In contrast to most traditional religious belief systems, green spirituality is based on individual - and often unexpected – experiences rather than sacred texts. Green spirituality can be found in many native cultures and traditions. The Green Spirit community has no fixed belief system or fixed rituals. As far as we are concerned, there is no ONE TRUTH but rather an infinite diversity of spiritual experiences all around the planet.
It might even be considered strange or esoteric to have intense feelings for nature. Spiritual experience has a hard time being heard in this rational world. There are many traditional types of religion though, and they have large quantities of followers. Millions of adherents make them important within cultural, public, political and economic contexts and their opinions are often taken into account during decision-making processes, especially concerning ethical issues.
They are very diverse and extend from the traditions of the Aborigines, Inuit, Hopi or San to the quiet, mostly unheeded experiences of countless individuals who simply call themselves nature lovers and assemble in ramblers’ associations or photo communities.

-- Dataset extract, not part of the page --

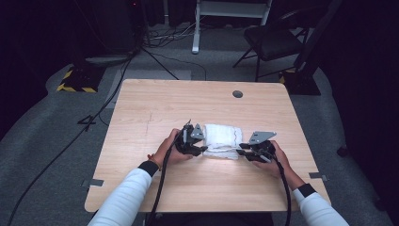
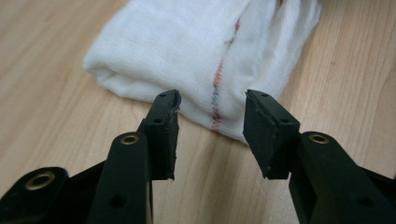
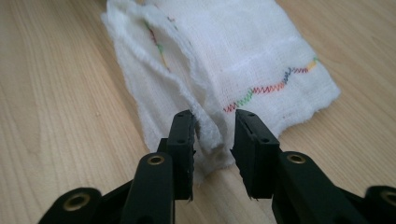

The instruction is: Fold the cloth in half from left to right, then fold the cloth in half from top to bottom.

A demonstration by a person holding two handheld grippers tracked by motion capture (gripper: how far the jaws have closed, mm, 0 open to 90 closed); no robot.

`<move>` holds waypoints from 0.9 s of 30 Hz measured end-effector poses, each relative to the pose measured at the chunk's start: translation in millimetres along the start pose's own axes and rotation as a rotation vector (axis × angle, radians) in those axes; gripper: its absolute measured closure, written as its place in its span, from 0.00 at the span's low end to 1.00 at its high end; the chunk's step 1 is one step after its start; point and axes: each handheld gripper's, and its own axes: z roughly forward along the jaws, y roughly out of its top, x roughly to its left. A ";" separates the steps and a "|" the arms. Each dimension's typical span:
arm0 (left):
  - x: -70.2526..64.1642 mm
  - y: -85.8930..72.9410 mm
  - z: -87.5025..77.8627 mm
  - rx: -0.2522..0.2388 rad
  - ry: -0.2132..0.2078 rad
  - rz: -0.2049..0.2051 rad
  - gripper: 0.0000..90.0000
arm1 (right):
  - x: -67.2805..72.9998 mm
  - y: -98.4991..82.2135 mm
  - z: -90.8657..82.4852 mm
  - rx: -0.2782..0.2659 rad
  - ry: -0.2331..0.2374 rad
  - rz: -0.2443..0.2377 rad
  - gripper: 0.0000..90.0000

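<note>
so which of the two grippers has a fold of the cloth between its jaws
The right gripper: an edge fold of the white cloth stands between its jaws. The left gripper has its jaws open just short of the cloth.

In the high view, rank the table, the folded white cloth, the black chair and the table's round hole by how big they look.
1. Table, largest by far.
2. Chair; it stands farther back, so its true size against the cloth is unsure.
3. Cloth.
4. Round hole, smallest.
</note>
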 end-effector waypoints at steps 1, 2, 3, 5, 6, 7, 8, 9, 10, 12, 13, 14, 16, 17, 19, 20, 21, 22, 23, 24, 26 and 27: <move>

Green Spirit people are found in the culture of 'Mother Ocean' in surfer communities and in the modern shamanism and neo-paganism movements. All those who have made spiritual contact with nature and deduce certain ethical values from this experience have had a lack of common means to recognize each other until today. They have had no strong and recognizable voice to make their ethical values count within the chorus of other lobbyists.

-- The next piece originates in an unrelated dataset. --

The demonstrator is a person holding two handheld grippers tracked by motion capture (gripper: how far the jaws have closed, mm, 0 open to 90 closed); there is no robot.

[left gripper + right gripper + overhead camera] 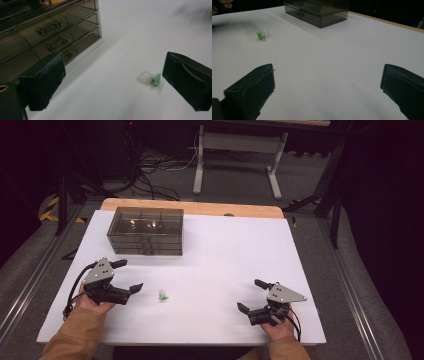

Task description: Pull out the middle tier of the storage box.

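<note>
Down at the near edge of the white-topped bench (210, 270), two hands are in from the bottom, each with a black two-jaw claw. The left claw (131, 276) sits at the near left, a tan sleeve (75, 335) behind it, jaws spread wide and nothing between the pads. The right claw (251, 295) sits at the near right, jaws just as wide apart, gripping nothing, only bare white bench between them in the right gripper view.

A little farther in, just right of the left claw, lies the small clear plastic ring with a green top (163, 296). It rests flat on the bench, touching neither claw. In the left gripper view the ring (150, 78) lies close beside one jaw, ahead of the gap rather than between the pads. From the right gripper view it (262, 35) lies well off to the left.

Farther back on the left half stands the smoky transparent plastic drawer chest (145, 230), drawers shut, small handles on its front. It is well apart from the ring.

Beyond the far edge, a strip of pale wood (200, 208), then grey floor (235, 185) with white bench legs (200, 165) and dark cables (150, 180).
</note>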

If the touch of the Unexplainable stays ‘underground’ and unacknowledged, then our desperation stays secret, too. We hardly dare speak about it.
From members of Greenpeace and Friends of the Earth to Nobel peace prize winner Wangari Maahtai; from film director James Cameron (Avatar) to Al Gore; from the 13 Grandmothers to music bands like Omnia; from journalists like George Monbiot to scientists like Jane Goodall.

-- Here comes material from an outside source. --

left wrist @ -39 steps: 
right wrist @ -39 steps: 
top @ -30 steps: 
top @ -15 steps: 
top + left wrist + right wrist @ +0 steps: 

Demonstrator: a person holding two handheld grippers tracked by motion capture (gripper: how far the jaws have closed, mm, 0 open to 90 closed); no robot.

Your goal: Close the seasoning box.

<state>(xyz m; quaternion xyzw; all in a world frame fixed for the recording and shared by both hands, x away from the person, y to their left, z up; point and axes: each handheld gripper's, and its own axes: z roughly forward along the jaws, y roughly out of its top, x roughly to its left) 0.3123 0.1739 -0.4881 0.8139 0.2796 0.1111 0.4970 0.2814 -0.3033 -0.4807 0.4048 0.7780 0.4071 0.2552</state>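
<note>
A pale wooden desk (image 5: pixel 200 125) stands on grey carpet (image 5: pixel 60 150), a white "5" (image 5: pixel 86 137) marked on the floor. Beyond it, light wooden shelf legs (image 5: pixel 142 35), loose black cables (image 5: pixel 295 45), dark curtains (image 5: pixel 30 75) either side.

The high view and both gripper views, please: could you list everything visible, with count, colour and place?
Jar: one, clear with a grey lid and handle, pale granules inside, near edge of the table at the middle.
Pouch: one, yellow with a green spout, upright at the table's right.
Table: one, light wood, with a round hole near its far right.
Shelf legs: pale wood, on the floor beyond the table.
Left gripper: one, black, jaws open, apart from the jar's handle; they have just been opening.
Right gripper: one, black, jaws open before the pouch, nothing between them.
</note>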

Science and legal studies are rather dry and colourless topics when it comes to people's enthusiasm. Almost all conservationists are actually committed for emotional reasons, but would rarely admit this. If scientific or legal reasons are put forward for purposes of nature conservation, decision-makers are legally obliged to take them into account to a certain extent. Therefore, these reasons are at the top of the list of reasons given by members of organisations such as Greenpeace, WWF or Friends of the Earth. Nevertheless, purely conservational positions are almost always weak in contrast to “IMPORTANT USES” like trade, industry, agriculture, road construction or housing development. The solely conservational approach of these advocates of nature is often shoved aside by the needs of investors and other ‘important’ users/ab-users of nature, the need to make money.
The idea that many people might want to ‘use’ a patch of nature for spiritual purposes has rarely been put forward so far. “Undeveloped” areas of land are often considered useless unless exploited in the name of some economic imperative.
But we feel they should be put aside and protected specifically as places where one can encounter the Unexplainable. Places where people can practice their emotional connection to nature, their natural spirituality. The right of people to have access to wild places in order to practice their nature religion should be protected as a human right – a right just as important as other people’s right to practice their type of religion. The conservation of nature and wild places is important to us for spiritual reasons. Nature is our religion.
Green Spirit principles are already promulgated by spokespeople all around the globe. But our fragmentation dissipates our power. The great Native American leader Peacemaker of the Haudenosaunee once used the metaphor of one arrow that is easily broken but a whole bundle of arrows is strong and unbreakable. The green-spirited people must unite to become a strong voice for the protection of this planet, for the protection of nature.